▶ SUPPLIED DATA:
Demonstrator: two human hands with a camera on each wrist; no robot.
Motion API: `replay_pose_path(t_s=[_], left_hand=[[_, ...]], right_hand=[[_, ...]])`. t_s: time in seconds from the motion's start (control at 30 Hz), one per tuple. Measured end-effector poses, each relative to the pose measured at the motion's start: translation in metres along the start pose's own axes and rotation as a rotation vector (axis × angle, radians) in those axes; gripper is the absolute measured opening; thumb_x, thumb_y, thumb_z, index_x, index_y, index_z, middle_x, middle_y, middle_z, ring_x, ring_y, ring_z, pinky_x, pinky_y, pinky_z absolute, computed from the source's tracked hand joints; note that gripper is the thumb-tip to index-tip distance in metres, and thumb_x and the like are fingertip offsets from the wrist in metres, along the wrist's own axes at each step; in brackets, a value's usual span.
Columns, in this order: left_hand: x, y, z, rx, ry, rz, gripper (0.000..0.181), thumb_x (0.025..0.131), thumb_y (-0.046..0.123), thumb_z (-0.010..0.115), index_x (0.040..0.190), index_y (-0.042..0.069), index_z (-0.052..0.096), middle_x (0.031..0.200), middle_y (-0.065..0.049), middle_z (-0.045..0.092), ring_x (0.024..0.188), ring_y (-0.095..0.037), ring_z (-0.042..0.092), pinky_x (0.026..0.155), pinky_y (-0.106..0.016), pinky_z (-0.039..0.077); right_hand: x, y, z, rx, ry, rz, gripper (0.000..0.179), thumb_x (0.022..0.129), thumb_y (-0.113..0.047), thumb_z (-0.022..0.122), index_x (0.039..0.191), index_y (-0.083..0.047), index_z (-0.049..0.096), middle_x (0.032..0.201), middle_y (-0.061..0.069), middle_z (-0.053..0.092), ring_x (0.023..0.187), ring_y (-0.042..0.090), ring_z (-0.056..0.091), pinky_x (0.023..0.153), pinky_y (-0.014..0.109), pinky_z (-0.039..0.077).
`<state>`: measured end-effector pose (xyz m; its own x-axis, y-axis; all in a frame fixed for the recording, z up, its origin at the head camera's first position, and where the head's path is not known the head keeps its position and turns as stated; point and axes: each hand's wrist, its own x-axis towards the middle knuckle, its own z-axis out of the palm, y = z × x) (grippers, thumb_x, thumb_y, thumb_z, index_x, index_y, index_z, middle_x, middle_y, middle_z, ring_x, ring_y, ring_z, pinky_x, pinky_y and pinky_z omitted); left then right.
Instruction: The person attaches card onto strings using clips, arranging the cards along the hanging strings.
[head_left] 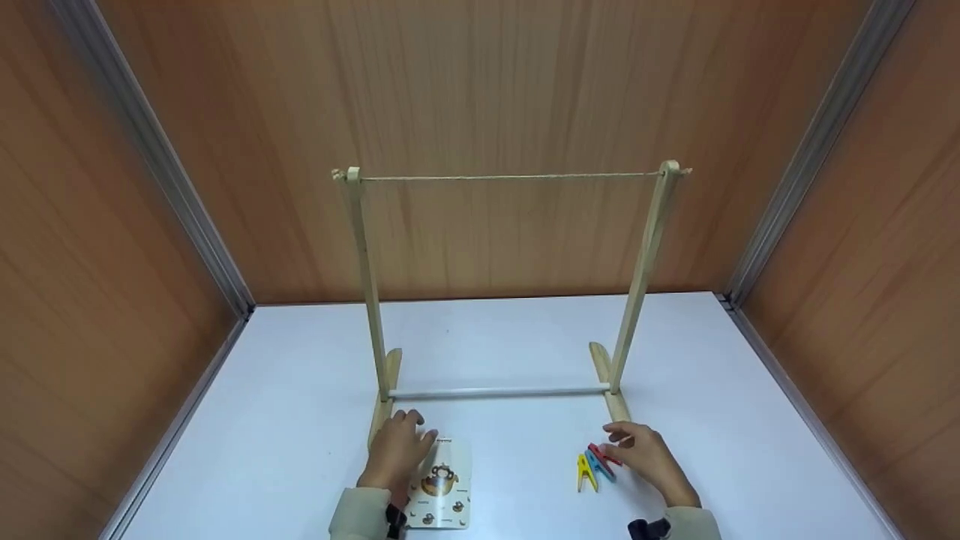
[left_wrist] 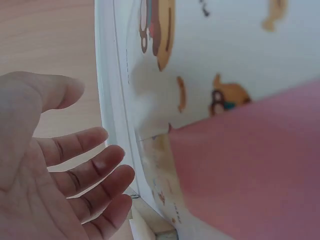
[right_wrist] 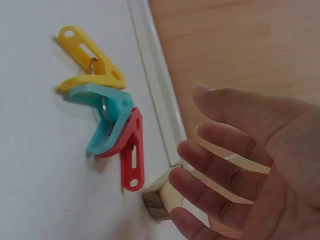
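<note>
My left hand (head_left: 399,454) hovers at the left edge of a white cartoon-printed sheet (head_left: 461,480), its fingers loosely bent and nothing in them. In the left wrist view the same sheet shows brown animal prints, and a pink area (left_wrist: 240,165) covers its lower part. On the other side, my right hand (head_left: 646,456) is beside three plastic clothespins, fingers spread and holding nothing. The yellow clothespin (right_wrist: 87,81), the blue clothespin (right_wrist: 120,120) and the red clothespin (right_wrist: 132,171) lie bunched together, the red one nearest the hand.
Beyond the hands stands a wooden rack with a left post (head_left: 367,277) and a right post (head_left: 637,292). A string (head_left: 510,177) spans their tops, and a white bar (head_left: 499,392) joins them low down. Wood-grain panels (head_left: 495,90) enclose the white table (head_left: 285,420).
</note>
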<state>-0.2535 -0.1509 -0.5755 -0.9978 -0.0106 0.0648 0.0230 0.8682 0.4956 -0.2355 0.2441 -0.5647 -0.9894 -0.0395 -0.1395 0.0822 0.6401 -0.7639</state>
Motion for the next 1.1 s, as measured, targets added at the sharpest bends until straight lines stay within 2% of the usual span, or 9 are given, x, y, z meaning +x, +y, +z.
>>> replay_pose_path(t_s=[0.2,0.47,0.7,0.9,1.1], left_hand=[[-0.002,-0.004,0.002,-0.041,-0.042,-0.004,0.032,0.086,0.03,0.07,0.105,0.004,0.067,0.088,-0.006,0.061,0.076,-0.018,0.055,0.067,-0.038,0.049],[0.0,-0.01,0.004,-0.084,-0.076,-0.014,0.03,0.087,0.031,0.069,0.103,0.005,0.067,0.085,-0.004,0.057,0.076,-0.017,0.052,0.066,-0.035,0.046],[0.0,-0.013,0.008,-0.099,-0.095,-0.016,0.026,0.085,0.029,0.07,0.096,0.005,0.067,0.08,-0.004,0.052,0.074,-0.018,0.047,0.061,-0.032,0.041],[-0.001,-0.013,0.006,-0.115,-0.154,-0.019,0.031,0.082,0.03,0.072,0.101,0.006,0.067,0.084,-0.004,0.053,0.079,-0.019,0.048,0.066,-0.035,0.044],[-0.001,-0.014,0.001,-0.139,-0.202,-0.042,0.04,0.074,0.029,0.08,0.105,0.008,0.066,0.091,-0.005,0.054,0.086,-0.021,0.05,0.077,-0.042,0.048]], right_hand=[[-0.002,0.012,0.003,0.026,-0.035,0.032,0.045,0.08,-0.022,0.077,0.116,0.003,0.064,0.102,0.009,0.067,0.093,0.021,0.062,0.082,0.04,0.052],[-0.005,0.014,0.006,0.006,-0.009,0.079,0.039,0.079,-0.019,0.078,0.113,-0.001,0.067,0.098,0.005,0.067,0.09,0.018,0.06,0.08,0.038,0.051],[-0.007,0.017,0.008,0.016,0.009,0.067,0.038,0.078,-0.013,0.078,0.111,0.001,0.066,0.096,0.005,0.066,0.089,0.018,0.061,0.079,0.037,0.052],[-0.006,0.02,0.011,-0.007,0.019,0.088,0.035,0.077,-0.013,0.079,0.108,0.001,0.068,0.093,0.003,0.067,0.086,0.016,0.059,0.078,0.036,0.051],[-0.006,0.021,0.012,-0.02,0.009,0.106,0.037,0.078,-0.015,0.079,0.11,-0.001,0.067,0.102,0.006,0.067,0.093,0.02,0.061,0.084,0.04,0.051]])
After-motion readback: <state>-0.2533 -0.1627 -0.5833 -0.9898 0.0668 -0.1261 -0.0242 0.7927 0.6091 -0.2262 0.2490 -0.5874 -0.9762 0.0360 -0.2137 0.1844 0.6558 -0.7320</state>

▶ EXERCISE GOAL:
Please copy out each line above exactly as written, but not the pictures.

▶ ANSWER BELOW:
Demonstrator: two human hands with a camera on each wrist; no robot.
Motion API: `replay_pose_path(t_s=[_], left_hand=[[_, ...]], right_hand=[[_, ...]])`. t_s: time in seconds from the motion's start (control at 30 Hz), one per tuple. Measured end-effector poses, each relative to the pose measured at the motion's start: translation in metres along the start pose's own axes and rotation as a rotation vector (axis × angle, radians) in those axes; gripper is the absolute measured opening; thumb_x, thumb_y, thumb_z, index_x, index_y, index_z, middle_x, middle_y, middle_z, ring_x, ring_y, ring_z, pinky_x, pinky_y, pinky_z absolute, computed from the source's tracked hand joints; note that gripper is the thumb-tip to index-tip distance in metres, and thumb_x and the like are fingertip offsets from the wrist in metres, along the wrist's own axes at each step; in brackets, a value's usual span.
Columns, in this order: left_hand: x, y, z, rx, ry, rz, gripper (0.000..0.181), thumb_x (0.025..0.131), thumb_y (-0.046..0.123), thumb_z (-0.010..0.115), index_x (0.040..0.190), index_y (-0.042..0.069), index_z (-0.052..0.096), middle_x (0.031..0.200), middle_y (-0.065..0.049), middle_z (-0.045..0.092), ring_x (0.024..0.188), ring_y (-0.095..0.037), ring_z (-0.042..0.092), pinky_x (0.026..0.155), pinky_y (-0.106..0.016), pinky_z (-0.039..0.077); right_hand: x, y, z, rx, ry, rz, gripper (0.000..0.179), thumb_x (0.022..0.129), thumb_y (-0.113..0.047), thumb_z (-0.022..0.122), index_x (0.039..0.191), index_y (-0.083..0.047), index_z (-0.049..0.096), middle_x (0.032..0.201), middle_y (-0.061..0.069), middle_z (-0.053..0.092), ring_x (0.023..0.187), ring_y (-0.042..0.090), ring_z (-0.056..0.091), pinky_x (0.023..0.153), pinky_y (-0.014..0.109), pinky_z (-0.039..0.077).
`<state>`: measured end-effector pose (xyz m; its own x-axis, y-axis; all in a frame fixed for the recording, z up, its origin at the head camera's first position, and where the head's path is not known the head keeps its position and turns as stated; point and axes: each hand's wrist, its own x-axis towards the middle knuckle, its own z-axis out of the palm, y = z × x) (grippers, thumb_x, thumb_y, thumb_z, index_x, index_y, index_z, middle_x, middle_y, middle_z, ring_x, ring_y, ring_z, pinky_x, pinky_y and pinky_z omitted); left then right.
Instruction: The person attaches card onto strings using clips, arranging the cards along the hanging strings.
[head_left] 
[left_wrist] 
[right_wrist] 
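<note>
My left hand (head_left: 399,454) hovers at the left edge of a white cartoon-printed sheet (head_left: 461,480), its fingers loosely bent and nothing in them. In the left wrist view the same sheet shows brown animal prints, and a pink area (left_wrist: 240,165) covers its lower part. On the other side, my right hand (head_left: 646,456) is beside three plastic clothespins, fingers spread and holding nothing. The yellow clothespin (right_wrist: 87,81), the blue clothespin (right_wrist: 120,120) and the red clothespin (right_wrist: 132,171) lie bunched together, the red one nearest the hand.
Beyond the hands stands a wooden rack with a left post (head_left: 367,277) and a right post (head_left: 637,292). A string (head_left: 510,177) spans their tops, and a white bar (head_left: 499,392) joins them low down. Wood-grain panels (head_left: 495,90) enclose the white table (head_left: 285,420).
</note>
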<state>-0.2535 -0.1509 -0.5755 -0.9978 -0.0106 0.0648 0.0230 0.8682 0.4956 -0.2355 0.2441 -0.5647 -0.9894 -0.0395 -0.1395 0.0822 0.6401 -0.7639</state>
Motion for the next 1.1 s, as measured, targets added at the sharpest bends until straight lines stay within 2% of the usual span, or 9 are given, x, y, z meaning +x, +y, +z.
>>> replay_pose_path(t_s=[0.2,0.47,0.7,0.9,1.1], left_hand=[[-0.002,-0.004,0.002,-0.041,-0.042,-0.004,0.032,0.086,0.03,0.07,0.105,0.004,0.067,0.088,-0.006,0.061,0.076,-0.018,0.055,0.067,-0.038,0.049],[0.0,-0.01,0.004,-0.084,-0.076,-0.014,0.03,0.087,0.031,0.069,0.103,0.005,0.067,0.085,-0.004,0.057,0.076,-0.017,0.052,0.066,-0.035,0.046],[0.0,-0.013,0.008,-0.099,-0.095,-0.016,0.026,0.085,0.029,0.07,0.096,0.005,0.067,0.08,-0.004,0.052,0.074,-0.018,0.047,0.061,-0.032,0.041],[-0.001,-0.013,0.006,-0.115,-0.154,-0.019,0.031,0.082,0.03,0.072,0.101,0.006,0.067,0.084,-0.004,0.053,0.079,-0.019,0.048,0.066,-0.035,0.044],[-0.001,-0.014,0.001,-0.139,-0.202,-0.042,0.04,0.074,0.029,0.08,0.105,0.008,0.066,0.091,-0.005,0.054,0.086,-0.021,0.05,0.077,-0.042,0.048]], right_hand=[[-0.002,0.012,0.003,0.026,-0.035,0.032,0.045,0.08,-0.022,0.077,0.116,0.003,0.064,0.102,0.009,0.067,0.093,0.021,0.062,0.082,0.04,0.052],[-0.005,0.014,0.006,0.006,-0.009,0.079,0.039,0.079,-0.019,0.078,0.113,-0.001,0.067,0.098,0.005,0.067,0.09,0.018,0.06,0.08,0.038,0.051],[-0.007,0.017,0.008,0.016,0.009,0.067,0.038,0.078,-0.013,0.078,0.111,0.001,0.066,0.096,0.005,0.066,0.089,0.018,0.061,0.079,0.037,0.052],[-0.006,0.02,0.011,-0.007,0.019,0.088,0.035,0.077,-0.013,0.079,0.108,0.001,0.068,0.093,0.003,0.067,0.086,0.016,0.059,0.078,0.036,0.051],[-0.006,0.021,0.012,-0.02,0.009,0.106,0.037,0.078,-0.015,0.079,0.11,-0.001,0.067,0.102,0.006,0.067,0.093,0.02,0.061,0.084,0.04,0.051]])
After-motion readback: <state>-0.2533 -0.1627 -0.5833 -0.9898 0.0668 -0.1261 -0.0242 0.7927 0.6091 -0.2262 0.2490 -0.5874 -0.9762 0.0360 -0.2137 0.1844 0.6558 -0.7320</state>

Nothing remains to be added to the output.